■ Work item ■
Your job is to copy every line in the material containing the word "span".

■ Material for this exercise ■
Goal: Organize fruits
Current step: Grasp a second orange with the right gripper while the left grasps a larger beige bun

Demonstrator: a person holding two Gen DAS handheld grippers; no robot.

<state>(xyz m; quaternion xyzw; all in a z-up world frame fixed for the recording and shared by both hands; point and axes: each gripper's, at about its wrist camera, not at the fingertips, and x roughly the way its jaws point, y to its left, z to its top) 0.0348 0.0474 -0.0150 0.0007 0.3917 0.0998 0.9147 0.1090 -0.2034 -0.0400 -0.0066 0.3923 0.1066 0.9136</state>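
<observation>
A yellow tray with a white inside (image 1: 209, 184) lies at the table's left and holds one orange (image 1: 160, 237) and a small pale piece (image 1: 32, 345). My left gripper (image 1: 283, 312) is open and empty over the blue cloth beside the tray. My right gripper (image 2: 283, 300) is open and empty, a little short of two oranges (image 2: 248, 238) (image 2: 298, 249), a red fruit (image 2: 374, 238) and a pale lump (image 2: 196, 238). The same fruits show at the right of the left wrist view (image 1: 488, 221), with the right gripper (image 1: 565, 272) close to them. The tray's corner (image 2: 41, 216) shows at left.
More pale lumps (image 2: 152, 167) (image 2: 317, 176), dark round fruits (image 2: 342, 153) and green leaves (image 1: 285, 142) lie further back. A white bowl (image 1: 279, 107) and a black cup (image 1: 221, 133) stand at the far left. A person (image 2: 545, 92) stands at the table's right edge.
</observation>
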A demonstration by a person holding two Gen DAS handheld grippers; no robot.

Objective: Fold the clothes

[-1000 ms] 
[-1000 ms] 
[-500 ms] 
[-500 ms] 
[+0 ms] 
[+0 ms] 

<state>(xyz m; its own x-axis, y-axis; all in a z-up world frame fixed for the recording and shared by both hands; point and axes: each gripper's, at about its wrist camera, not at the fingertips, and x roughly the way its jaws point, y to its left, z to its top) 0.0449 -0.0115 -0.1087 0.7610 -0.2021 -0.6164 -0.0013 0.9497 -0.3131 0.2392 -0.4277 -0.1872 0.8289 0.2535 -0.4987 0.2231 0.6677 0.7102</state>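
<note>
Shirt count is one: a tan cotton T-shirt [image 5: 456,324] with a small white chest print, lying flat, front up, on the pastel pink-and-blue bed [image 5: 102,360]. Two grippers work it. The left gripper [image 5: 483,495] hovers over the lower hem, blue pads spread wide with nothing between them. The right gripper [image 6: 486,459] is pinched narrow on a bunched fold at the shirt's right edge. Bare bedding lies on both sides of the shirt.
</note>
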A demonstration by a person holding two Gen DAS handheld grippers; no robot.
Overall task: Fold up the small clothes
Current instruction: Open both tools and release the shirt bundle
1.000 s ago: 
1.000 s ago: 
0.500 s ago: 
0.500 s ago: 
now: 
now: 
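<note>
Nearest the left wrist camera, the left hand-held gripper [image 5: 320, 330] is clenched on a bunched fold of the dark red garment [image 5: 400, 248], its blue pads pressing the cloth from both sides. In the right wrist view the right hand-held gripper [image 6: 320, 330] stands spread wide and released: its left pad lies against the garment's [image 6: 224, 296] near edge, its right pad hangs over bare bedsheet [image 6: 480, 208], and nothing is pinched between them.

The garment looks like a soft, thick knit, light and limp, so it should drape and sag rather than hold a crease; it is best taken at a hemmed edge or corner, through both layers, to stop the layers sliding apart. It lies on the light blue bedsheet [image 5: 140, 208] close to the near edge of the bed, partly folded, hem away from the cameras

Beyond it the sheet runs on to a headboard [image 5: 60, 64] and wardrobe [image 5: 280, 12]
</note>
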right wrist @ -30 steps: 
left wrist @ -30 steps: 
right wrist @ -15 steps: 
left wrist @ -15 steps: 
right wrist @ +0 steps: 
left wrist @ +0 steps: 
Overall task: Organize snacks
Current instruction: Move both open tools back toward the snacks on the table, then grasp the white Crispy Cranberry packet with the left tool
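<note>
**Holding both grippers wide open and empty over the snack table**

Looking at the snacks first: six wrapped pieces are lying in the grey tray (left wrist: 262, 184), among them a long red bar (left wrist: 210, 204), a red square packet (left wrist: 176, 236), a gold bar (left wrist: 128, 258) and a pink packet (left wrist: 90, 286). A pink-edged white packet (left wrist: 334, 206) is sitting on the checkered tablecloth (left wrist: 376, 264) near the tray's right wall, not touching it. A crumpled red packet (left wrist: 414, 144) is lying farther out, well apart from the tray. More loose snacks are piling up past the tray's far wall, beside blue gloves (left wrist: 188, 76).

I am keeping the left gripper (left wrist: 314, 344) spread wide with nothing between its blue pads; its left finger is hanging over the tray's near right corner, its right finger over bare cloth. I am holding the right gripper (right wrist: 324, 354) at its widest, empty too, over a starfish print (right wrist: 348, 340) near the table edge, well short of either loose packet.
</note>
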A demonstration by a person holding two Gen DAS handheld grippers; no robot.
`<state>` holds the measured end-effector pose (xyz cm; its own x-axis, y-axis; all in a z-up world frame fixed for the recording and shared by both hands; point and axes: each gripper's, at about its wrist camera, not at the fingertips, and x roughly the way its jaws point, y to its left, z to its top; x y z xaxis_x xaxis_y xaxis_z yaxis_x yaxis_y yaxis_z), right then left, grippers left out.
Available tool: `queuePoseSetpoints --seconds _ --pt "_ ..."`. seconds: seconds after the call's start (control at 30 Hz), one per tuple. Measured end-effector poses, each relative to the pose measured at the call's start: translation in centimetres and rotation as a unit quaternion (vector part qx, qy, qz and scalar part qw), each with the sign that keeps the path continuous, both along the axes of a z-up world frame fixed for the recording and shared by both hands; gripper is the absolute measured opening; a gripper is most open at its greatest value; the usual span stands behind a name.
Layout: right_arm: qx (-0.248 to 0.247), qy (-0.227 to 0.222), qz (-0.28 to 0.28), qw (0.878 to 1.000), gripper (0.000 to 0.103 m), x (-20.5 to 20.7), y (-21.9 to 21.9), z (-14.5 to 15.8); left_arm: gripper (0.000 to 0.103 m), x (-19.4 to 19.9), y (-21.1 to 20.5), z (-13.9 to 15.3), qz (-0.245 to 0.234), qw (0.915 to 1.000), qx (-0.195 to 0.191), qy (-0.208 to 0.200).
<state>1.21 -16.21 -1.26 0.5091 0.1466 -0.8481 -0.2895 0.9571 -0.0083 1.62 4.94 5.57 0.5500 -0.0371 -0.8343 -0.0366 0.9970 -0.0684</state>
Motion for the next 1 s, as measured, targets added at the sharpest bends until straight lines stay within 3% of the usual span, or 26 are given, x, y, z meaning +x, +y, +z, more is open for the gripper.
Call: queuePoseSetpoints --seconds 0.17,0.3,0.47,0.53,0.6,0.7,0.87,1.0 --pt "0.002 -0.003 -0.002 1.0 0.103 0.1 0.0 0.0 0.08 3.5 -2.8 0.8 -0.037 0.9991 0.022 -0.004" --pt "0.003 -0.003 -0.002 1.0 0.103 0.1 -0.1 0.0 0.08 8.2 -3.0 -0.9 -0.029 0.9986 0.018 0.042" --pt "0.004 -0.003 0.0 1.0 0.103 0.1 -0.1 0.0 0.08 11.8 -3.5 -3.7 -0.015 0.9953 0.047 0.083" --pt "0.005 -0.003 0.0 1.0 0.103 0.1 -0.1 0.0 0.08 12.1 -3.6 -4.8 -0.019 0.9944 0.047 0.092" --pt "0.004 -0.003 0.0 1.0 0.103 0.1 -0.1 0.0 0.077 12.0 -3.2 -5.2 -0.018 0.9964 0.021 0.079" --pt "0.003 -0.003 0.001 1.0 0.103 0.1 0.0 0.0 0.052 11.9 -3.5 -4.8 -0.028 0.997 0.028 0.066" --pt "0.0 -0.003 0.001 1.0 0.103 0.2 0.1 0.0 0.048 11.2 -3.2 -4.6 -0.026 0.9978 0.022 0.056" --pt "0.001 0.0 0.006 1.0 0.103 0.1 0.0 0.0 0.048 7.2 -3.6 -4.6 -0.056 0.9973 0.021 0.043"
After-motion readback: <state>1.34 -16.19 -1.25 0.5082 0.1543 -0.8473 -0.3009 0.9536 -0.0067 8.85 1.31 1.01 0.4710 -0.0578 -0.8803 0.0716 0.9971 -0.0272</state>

■ Task answer ■
Available tool: `queuePoseSetpoints --seconds _ --pt "_ ..."`. seconds: seconds after the call's start (control at 30 Hz), one per tuple. Measured end-effector poses, each relative to the pose measured at the call's start: translation in centimetres and rotation as a unit quaternion (vector part qx, qy, qz and scalar part qw), each with the sign that keeps the path continuous, both along the axes of a z-up world frame fixed for the recording and shared by both hands; gripper is the absolute measured opening; a gripper is most open at its greatest value; the usual span stands behind a name.
Motion for the next 1 s, as measured, targets added at the sharpest bends until straight lines stay within 3% of the usual span, or 26 are given, x, y, z meaning +x, +y, +z, more is open for the gripper.

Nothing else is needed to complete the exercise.